Among the heaps of books and numerous empty Coca-Cola cans, hangs a framed passage from "The Once and Future King" by T.H. White, which reads:

"The best thing for being sad, replied Merlyn, beginning to puff and blow, is to learn something. That is the only thing that never fails. You may grow old and trembling in your anatomies, you may lie awake at night listening to the disorder of your veins, you may miss your only love, you may see the world about you devastated by evil lunatics, or know your honour trampled in the sewers of baser minds. There is only one thing for it then - to learn."

Hadas has learned a lot about life and death from studying literature, and especially the Bible, these past 40 years.

Like the author of Ecclesiastes, Hadas knows he can't make the world perfect. But he feels it's certainly worth trying to make it better while he's here.

Even his choice to forgo chemotherapy and further treatment is partly rooted in a desire to improve what he has control over.
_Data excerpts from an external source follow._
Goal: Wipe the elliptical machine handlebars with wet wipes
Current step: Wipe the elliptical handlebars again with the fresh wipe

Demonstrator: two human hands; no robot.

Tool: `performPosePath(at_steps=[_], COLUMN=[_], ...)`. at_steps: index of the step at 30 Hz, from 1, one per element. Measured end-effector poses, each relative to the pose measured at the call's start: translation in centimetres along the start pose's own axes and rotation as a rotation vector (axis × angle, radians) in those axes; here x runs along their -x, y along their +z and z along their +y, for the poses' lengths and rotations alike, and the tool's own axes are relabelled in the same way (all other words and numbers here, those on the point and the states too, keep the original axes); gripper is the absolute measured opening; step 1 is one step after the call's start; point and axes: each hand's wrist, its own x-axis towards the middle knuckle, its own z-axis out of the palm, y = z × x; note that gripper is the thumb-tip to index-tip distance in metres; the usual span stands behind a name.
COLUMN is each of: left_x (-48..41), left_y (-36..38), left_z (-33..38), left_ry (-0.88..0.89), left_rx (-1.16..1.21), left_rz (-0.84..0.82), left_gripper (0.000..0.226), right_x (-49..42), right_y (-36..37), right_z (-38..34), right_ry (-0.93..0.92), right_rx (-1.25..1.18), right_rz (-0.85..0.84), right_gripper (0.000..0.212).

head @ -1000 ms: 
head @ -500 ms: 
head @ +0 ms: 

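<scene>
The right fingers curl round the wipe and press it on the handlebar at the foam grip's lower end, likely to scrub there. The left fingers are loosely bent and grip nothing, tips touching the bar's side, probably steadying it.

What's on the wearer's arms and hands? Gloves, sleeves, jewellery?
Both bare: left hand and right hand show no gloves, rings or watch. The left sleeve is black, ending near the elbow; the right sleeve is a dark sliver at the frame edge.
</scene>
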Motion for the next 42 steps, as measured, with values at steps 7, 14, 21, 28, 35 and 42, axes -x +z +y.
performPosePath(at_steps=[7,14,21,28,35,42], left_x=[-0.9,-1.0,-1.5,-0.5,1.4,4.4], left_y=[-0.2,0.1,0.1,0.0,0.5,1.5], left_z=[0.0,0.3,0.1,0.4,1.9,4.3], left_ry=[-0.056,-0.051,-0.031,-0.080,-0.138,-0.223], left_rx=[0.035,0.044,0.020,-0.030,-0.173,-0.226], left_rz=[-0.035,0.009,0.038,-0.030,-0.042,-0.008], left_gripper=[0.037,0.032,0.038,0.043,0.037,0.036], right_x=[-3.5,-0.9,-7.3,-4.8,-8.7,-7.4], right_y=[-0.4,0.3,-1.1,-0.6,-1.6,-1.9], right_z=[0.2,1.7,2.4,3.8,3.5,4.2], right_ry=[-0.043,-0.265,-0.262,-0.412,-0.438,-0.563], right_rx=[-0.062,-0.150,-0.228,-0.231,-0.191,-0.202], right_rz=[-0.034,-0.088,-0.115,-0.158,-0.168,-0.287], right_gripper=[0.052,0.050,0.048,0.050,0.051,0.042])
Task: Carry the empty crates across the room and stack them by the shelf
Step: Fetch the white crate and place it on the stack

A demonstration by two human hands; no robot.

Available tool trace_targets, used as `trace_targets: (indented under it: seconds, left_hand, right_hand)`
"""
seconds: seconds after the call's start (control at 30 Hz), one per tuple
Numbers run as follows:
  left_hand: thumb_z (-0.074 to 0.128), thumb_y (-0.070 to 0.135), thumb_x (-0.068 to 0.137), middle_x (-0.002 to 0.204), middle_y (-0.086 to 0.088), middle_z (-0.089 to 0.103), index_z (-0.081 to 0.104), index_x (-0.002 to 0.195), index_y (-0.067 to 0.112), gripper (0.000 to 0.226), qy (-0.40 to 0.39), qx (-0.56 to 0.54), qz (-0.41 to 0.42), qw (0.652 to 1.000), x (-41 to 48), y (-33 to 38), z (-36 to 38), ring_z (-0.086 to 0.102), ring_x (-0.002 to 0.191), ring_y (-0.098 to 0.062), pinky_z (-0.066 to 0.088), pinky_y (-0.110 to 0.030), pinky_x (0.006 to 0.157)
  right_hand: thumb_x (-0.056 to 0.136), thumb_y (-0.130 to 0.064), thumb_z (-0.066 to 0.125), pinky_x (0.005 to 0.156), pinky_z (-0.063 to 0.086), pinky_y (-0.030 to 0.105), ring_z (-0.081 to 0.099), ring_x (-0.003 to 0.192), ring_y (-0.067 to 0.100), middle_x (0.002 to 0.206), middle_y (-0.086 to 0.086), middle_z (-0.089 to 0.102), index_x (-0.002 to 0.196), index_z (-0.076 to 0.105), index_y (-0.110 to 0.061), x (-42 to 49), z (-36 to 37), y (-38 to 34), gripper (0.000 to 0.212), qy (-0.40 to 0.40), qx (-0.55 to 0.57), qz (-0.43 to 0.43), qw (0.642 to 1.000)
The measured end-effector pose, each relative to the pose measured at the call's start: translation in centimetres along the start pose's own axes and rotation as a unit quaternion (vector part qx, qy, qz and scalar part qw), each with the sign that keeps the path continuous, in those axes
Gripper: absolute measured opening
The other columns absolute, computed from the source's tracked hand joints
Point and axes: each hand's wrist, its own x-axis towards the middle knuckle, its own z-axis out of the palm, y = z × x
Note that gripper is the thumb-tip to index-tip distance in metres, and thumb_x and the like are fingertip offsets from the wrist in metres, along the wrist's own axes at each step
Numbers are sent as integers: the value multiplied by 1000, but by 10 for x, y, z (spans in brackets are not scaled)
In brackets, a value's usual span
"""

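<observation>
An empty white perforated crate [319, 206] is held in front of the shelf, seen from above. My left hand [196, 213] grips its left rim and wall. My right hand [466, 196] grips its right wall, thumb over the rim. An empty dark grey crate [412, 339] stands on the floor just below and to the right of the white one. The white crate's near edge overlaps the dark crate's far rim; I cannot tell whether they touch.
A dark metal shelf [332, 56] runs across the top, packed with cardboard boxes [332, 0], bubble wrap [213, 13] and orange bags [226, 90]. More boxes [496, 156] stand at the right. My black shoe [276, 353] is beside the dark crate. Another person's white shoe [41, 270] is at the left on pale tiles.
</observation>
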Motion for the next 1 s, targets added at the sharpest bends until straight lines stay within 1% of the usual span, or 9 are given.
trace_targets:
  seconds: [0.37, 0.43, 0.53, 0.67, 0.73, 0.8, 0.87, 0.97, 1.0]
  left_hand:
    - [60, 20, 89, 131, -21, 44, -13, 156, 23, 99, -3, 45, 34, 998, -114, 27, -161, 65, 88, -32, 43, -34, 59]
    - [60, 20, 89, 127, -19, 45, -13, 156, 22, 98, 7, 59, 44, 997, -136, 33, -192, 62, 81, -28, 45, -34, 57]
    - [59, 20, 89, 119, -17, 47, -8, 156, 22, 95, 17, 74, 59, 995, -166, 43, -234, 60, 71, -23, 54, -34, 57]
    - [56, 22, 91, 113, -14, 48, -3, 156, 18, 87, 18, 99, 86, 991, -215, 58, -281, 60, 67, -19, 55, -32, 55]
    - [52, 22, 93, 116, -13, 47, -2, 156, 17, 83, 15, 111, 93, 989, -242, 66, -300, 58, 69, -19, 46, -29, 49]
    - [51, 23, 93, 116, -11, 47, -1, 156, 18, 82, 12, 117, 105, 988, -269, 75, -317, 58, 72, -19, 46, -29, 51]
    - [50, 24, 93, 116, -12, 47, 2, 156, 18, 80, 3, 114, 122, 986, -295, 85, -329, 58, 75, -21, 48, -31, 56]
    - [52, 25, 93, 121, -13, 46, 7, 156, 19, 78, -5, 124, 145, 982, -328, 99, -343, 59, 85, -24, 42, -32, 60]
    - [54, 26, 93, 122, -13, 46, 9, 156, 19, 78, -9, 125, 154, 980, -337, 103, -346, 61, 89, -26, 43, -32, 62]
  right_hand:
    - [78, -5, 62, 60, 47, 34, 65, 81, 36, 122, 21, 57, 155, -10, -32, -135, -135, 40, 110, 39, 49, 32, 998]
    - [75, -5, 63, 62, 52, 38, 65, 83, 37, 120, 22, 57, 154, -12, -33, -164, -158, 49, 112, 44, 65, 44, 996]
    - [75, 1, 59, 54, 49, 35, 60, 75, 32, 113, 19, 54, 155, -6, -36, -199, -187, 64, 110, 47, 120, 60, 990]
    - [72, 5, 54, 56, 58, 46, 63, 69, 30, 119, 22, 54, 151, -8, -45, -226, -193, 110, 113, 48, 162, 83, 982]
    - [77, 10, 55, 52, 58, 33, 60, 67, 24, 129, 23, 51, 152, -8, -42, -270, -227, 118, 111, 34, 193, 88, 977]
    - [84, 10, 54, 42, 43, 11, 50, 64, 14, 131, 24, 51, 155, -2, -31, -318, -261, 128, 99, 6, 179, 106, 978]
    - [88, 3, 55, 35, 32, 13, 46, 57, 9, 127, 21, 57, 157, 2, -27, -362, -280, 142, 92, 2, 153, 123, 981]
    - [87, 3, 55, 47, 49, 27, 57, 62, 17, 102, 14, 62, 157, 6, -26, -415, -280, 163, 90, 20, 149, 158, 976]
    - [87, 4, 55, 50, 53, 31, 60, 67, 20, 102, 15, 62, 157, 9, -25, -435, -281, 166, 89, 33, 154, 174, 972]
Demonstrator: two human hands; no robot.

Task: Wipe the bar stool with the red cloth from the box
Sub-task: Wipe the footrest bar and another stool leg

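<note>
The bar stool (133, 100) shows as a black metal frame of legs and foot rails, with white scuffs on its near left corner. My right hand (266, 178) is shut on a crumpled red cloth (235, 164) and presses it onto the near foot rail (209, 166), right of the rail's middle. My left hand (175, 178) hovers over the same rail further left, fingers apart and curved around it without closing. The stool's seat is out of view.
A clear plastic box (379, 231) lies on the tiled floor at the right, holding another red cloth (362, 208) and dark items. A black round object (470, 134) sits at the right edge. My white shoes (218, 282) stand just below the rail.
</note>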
Without trying to sound altruistic, he says, he's concerned in general with using up the world and its environment

"Particularly in this case with medical stuff," he says. "So much medical care is devoted to the last six months of a person's life, and at the same time, there are so many Americans who have such little access to healthcare."

He pauses, then continues: "I have done my job. I have done something with my life and I don't feel incomplete."

For now, Hadas will continue doing what he loves most - teaching and learning.

Death may or may not be creeping closer. Either way, he'll take the risk and accept his fate - much like Sir Edmund Hillary climbing Mount Everest or a brave photographer facing down a polar bear.

Because to Hadas, that's living to the hilt.